Amid rising tensions between the United States and Iran after the former killed powerful Iranian Major General, Qassem Soleimani, in an airstrike in Baghdad last week, experts and U.S. officials believe that Iran will retaliate with cyberattacks.
Shortly after launching two-dozen missiles at two U.S. military bases in Iraq last week, Iran's foreign minister tweeted saying that it had "concluded" its "proportionate" response to the assassination of Soleimani. However, officials in the U.S. military believe Iran is not done yet and is likely to continue its attack on the West via cyberattacks against the U.S. government, stock markets, companies, high-profile individuals, and even possibly the 2020 elections.

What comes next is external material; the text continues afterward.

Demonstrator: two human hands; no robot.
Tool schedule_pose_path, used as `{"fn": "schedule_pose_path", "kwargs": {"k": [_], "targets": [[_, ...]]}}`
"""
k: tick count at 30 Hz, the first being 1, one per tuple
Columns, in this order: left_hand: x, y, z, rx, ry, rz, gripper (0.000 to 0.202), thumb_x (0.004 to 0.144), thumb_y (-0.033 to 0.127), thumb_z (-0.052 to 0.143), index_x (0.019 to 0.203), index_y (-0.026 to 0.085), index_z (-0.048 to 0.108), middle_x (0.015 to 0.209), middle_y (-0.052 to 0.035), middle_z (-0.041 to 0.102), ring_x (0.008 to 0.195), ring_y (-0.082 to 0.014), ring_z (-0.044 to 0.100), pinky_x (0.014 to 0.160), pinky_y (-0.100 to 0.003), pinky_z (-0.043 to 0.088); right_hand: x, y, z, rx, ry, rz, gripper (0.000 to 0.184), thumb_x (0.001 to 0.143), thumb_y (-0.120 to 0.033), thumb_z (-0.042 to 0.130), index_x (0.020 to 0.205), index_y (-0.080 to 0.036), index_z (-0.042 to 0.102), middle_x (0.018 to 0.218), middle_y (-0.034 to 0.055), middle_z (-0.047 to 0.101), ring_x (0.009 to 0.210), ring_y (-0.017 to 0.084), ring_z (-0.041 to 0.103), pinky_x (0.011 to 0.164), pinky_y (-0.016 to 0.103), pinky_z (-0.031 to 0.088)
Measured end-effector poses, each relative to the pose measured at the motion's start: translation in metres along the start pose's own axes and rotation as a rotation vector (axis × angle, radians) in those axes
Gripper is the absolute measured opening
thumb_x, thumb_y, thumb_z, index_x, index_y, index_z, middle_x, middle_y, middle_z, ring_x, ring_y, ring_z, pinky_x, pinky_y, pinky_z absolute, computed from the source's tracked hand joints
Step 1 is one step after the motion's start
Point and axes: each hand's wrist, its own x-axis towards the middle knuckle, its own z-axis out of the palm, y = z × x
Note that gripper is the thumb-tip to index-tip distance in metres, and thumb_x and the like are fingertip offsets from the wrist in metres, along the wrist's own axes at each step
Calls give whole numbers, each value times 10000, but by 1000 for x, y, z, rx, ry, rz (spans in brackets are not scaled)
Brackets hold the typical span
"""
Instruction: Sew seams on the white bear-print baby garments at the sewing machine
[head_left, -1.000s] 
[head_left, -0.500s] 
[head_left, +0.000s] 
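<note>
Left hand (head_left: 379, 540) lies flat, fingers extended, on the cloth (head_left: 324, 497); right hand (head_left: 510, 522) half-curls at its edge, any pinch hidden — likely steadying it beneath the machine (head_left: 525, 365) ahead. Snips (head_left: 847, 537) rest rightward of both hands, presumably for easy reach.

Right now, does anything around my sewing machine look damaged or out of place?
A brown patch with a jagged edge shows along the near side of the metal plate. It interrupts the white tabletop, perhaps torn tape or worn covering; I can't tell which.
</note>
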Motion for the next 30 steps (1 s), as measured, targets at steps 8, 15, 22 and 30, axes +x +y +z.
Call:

Iran planning cyberattacks against the US?
"I don't think Iran is finished," Jon Bateman, a former Iran expert at the U.S. Defence Intelligence Agency told Newsweek. According to him it's likely that they will move forward with "follow-on actions that are more covert or more plausibly deniable. Cyber classically is one of the tools."
Even though Iran isn't considered one of the world's most formidable cyber threats and still lags behind Russia and China, the nation is still capable of causing a great deal of disruption. Iran-based cyber criminals have expanded their reach significantly since 2012, when they launched a series of distributed denial-of-service (DDoS) attacks against companies in the US.
Over the years, the cybersecurity arm of Iran's Islamic Revolutionary Guard Corps, as well as government-supported private sector contractors, have bolstered their arsenal with new tools and weapons.
This will allow attackers to hijack accounts and use phishing campaigns to steal confidential information, and include malware designed to disrupt operations, according to a National Cyber Awareness System alert issued by the US Department of Homeland Security's Cybersecurity and Infrastructure Security Agency (CISA) earlier this month.
Iran to use Wiper Malware?
Iran has also "demonstrated a willingness" to use wiper malware, CISA pointed out in its alert. Wiper refers to a class of malware whose intention is to wipe the hard drive of the computer it infects and then destroy the machine's master boot record, making it impossible for the computer to boot up again.
Just like any other type of malware, Wiper also depends on a number of methods to infect devices initially, and once it gains access, it can steal information or execute unauthorized code. The malware is extremely dangerous because it isn't concerned about being stealthy as its main objective is to render the machine useless.
"Don't expect DDoS this time, [Iran] won't view it as a proportionate response," says Hank Thomas, the CEO of cybersecurity venture capital firm Strategic Cyber Ventures. "The Iranians will want to respond with something violent in the physical domain, and destructive in the cyber domain."
In 2012, the destructive data-wiping malware was used in the Shamoon attack, in which tens of thousands of computers belonging to Saudi oil giant Aramco were destroyed. The malware attack is believed to have originated from Iran.
Just last week, the Saudi National Cybersecurity Authority (NCSC) identified an attack using the Dustman wiper malware against Bapco, Bahrain's national oil company, as noted by ZDNet. While Saudi officials did not name Iran as the culprit, analysts familiar with the attack told CyberScoop that the attack shared technical similarities to previous hacking that have originated from Iran.